Saat kembali ke halaman pesan, Gu Yunzai juga mengirim tujuh atau delapan pesan. Berbeda dengan Shen Jiayi yang penuh perasaan, pesan Gu Yunzai terasa formal. Ia meminta Qingcheng menjaga adiknya Tang Xiaotang dan memberitahu bahwa gadis itu memiliki penyakit jantung bawaan, ada beberapa hal yang harus diperhatikan.
Karena Qingcheng tidak membalas, Gu Yunzai baru saja menanyakan apakah sudah bertemu dengan adiknya.
Belum sempat membaca semua pesan, tiba-tiba telepon berdering. Qingcheng awalnya sedang membaca pesan WeChat, namun tanpa sengaja, layar telepon masuk dan ia langsung mengangkatnya.
Suara Gu Yunzai terdengar agak lelah, “Qingcheng?”
Qingcheng menjawab, “Sudah bertemu dengan adikmu, sekarang menemaninya di rumahmu untuk semalam, jangan khawatir.”
Gu Yunzai menghela napas panjang, “Terima kasih, aku akan kembali dua hari lagi.”
Qingcheng terdiam, setiap kali berhadapan dengannya, ia merasa tidak punya kata-kata.
Menyadari keheningan Qingcheng, Gu Yunzai mencari topik lain, “Jiujiu, sudah tidur?”
Qingcheng menjawab, “Belum, sedang nonton film.”
Gadis kecil yang peka langsung menoleh, lalu merangkak dari sofa, “Papa ya, papa ya?”
Jiujiu langsung memanjat tubuh Qingcheng, dan Qingcheng menyerahkan telepon, mengaktifkan speaker, lalu bersandar pada ibunya.
Suara Gu Yunzai terdengar jelas dan penuh senyum, “Sayang, kangen papa?”
Berbeda dengan gerakan cepatnya, Jiujiu cemberut, jelas tidak senang, bahkan suaranya terdengar murung. Ia meremas rambut ibunya, bertanya dengan suara menggerutu, “Papa sudah punya pacar belum?”
Gu Yunzai tertawa, “Selain mama, tentu tidak ada.”
Gadis kecil itu mendengus, “Kenapa belum tinggal bersama mama? Teman-teman tanya tadi!”
Suara beningnya membuat Gu Yunzai kehabisan kata-kata, “Maaf sayang, papa salah, mama masih marah, kalau mama sudah memaafkan papa, kita akan selalu bersama, oke?”

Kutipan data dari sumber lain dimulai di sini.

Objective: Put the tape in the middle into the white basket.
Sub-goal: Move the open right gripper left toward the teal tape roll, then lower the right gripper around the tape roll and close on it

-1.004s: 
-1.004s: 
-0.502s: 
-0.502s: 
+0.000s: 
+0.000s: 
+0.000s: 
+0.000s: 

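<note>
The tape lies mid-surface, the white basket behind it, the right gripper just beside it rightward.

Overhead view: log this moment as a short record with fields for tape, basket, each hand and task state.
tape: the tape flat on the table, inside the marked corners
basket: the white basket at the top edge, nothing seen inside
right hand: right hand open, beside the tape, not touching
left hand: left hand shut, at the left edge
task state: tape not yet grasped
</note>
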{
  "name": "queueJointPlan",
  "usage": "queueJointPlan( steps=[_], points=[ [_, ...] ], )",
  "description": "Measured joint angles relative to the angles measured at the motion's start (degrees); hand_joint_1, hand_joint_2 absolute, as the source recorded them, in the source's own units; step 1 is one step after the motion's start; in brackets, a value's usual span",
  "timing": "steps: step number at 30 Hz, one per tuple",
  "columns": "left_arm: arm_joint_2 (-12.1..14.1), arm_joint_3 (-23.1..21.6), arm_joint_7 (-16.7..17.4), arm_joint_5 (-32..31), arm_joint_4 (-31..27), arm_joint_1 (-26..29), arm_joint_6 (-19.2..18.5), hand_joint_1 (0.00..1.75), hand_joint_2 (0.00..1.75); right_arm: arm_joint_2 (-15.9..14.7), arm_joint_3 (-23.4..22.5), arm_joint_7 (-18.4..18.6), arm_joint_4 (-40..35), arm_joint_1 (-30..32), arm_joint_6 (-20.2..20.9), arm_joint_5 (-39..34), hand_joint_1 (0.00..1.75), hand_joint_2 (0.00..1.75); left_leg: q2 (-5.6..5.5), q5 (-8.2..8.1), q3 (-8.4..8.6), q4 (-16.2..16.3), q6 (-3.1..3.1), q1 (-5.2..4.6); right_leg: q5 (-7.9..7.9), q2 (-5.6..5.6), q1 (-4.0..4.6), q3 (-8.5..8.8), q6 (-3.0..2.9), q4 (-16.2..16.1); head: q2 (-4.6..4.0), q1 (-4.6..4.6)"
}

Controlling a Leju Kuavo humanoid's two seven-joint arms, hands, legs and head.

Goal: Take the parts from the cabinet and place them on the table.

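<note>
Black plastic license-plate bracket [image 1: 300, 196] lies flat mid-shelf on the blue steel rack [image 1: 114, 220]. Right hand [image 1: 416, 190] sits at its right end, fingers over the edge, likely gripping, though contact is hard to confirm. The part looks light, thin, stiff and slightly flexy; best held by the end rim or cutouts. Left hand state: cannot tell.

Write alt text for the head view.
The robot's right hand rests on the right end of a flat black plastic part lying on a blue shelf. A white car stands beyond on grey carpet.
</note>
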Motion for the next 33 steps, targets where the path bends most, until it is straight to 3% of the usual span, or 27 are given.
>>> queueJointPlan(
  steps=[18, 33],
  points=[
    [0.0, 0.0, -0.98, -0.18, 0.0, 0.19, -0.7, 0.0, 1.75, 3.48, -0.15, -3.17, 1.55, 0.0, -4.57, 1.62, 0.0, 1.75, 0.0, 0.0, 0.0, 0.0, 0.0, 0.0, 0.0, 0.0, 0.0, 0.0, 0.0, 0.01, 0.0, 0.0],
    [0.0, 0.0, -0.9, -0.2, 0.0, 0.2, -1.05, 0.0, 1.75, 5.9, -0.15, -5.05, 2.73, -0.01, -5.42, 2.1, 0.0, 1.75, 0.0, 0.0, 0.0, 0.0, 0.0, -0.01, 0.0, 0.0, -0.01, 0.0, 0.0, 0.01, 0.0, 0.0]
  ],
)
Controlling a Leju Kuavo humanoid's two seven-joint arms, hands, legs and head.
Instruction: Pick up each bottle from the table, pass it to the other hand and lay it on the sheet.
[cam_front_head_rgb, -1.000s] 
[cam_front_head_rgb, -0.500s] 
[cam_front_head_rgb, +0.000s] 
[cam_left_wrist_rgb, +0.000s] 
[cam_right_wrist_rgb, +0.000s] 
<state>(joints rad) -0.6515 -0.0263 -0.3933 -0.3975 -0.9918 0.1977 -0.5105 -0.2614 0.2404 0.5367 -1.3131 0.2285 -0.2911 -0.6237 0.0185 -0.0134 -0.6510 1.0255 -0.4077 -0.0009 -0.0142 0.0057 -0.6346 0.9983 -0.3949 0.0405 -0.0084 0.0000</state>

Jiujiu menengadah, memandang ibunya yang terkejut, “Papa harus minta maaf ke mama!”
Seluruh ruang tamu bisa mendengar suara Gu Yunzai, “Ya, maaf, sayang.”
Qingcheng merasa bingung, ingin mengambil telepon, tapi Jiujiu malah menghindarinya, “Bukan begitu, Papa harus bilang ‘Aku cinta kamu’, cepat bilang ‘Aku cinta kamu’, bilang ‘Aku cinta mama’, nanti mama maafkan papa, di TV semuanya begitu!”
Gu Yunzai sangat kooperatif, “Ya, benar, aku cinta kamu, istriku.”
Jiujiu tersenyum puas, lalu menoleh ke ibunya, berkedip-kedip, “Lihat, Mama, Papa tahu salah dan minta maaf ke Mama, Mama maafkan Papa, ya!”
Tatapan gadis itu begitu polos, menunggu jawaban.
Qingcheng merasakan kepalanya berdenyut, langsung mengambil telepon, menekan tombol tutup, lalu berkata, “Ya, Mama maafkan…”
Belum selesai bicara, telepon Gu Yunzai kembali berdering, suara nada panggilan langsung menggema. Qingcheng buru-buru mengangkat, namun tetap ketahuan. Jiujiu yang cerdik langsung sadar, ia melompat turun dari sofa, matanya segera dipenuhi air mata.
Gadis kecil itu menjerit ke ibunya, “Mama bohong, Mama jahat!”
Lalu ia berlari ke kamar dan menutup pintu.
Hati Qingcheng terasa sakit, suara Gu Yunzai masih terdengar di telepon, “Sungguh, Qingcheng, aku cinta kamu, mau menikah lagi denganku?”